Canada has confirmed media reports that it will move ahead with new rules that will compel all new vehicles sold in 2035 to be electric-powered.
Canada revealed draft regulations a year ago that proposed regulations mandating that an increasing share of light-duty vehicle sales be electric over a nine-year timeline.
The final rules largely confirm this time horizon, which envisions at least 20% of all auto sales to be electric by 2026, and at least 60% by 2030. In 2035, Canada expects all new vehicle sales to be electric.
"This fulfills a major climate commitment from our climate plan," said Steven Guilbeault, Canada's Environment Minister, in a statement.
In the first quarter of this year, around 10% of Canadian car sales were EVs. In 2022, around 85,000 of the nearly 1.49 million cars sold in Canada were battery-powered EVs.

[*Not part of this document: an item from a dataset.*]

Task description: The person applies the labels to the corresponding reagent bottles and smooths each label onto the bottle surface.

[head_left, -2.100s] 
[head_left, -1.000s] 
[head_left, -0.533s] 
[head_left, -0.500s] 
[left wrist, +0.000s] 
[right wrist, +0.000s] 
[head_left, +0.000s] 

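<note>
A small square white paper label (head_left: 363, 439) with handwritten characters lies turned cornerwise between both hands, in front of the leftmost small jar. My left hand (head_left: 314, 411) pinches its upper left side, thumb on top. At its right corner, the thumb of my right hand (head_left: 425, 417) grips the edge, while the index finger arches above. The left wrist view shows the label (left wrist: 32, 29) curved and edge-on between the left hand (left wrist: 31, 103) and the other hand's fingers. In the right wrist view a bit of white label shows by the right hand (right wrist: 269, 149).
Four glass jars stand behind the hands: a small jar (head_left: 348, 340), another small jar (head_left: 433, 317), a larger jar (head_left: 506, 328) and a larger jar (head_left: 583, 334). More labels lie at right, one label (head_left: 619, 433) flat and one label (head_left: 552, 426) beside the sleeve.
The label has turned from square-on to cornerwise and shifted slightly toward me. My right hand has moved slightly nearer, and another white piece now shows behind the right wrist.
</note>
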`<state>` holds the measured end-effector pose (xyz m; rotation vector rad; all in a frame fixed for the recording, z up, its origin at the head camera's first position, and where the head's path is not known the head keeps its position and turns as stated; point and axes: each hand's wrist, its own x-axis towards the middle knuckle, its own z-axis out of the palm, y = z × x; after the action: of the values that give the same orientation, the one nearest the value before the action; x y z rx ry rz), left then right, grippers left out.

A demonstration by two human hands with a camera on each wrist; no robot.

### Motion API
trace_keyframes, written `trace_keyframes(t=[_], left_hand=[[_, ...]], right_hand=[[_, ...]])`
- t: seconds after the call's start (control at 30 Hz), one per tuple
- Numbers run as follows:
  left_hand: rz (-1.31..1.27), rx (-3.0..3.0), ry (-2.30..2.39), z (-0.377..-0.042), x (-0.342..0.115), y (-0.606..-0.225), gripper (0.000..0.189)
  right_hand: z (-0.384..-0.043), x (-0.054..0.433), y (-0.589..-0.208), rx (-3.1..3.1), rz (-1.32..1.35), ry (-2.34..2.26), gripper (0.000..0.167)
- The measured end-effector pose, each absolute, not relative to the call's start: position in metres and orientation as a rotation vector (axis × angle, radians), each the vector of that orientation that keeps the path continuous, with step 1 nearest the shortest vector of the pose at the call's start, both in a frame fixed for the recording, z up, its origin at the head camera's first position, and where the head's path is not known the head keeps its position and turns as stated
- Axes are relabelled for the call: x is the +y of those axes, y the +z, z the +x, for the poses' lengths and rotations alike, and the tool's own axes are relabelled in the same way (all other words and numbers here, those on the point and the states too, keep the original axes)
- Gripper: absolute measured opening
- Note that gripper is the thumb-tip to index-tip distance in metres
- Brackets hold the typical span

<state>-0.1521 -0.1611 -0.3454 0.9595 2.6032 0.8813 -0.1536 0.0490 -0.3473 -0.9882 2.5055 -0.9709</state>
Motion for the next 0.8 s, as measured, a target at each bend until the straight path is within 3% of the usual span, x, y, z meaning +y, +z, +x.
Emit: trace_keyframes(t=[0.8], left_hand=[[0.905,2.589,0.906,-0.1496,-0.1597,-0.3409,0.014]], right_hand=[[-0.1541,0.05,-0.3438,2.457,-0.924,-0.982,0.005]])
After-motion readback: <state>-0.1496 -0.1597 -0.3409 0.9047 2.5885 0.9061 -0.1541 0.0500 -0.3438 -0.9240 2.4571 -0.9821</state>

In the 11 months to last month, though, car sales had topped the 2022 figure, and battery-electric vehicle (B-EV) sales will be more than 300,000.
But sales interest is slowing due to the high cost of EVs, inflation, and the lack of practical EV versions of popular ICE (Internal Combustion Engine) powered vehicles like the Ford F-150, Canada's (and America’s) most popular vehicle.
Transportation presently accounts for 22% of Canadian greenhouse-gas emissions.
According to the new rules, 20% of all new car sales in 2026 will include battery-electric, hydrogen, and plug-in electric vehicles.
By 2030, that percentage will rise to 60%, and 100% in 2035.
“The total anticipated cost to consumers of zero-emissions vehicles and chargers will be $C24.5 billion over 25 years, but Canadians can expect to save $C33.9 billion in net energy costs,” media reports suggested.
Officials said the rules align with measures introduced in California and 10 other US states.
In April, the US Environmental Protection Agency proposed rules governing tailpipe emissions, which carmakers claim would see two-thirds of new vehicles sold in America be electric in 2032.
The UK, however, said in September it was delaying by five years a ban on new gas and diesel cars that was to take effect in 2030.
Canadian-based automakers (most of whom are offshoots of US giants like GM and Ford) warn that the targets set out by the Liberal government won't be achievable without "ambitious" government-led investments to deal with EV charging infrastructure and address affordability concerns among households.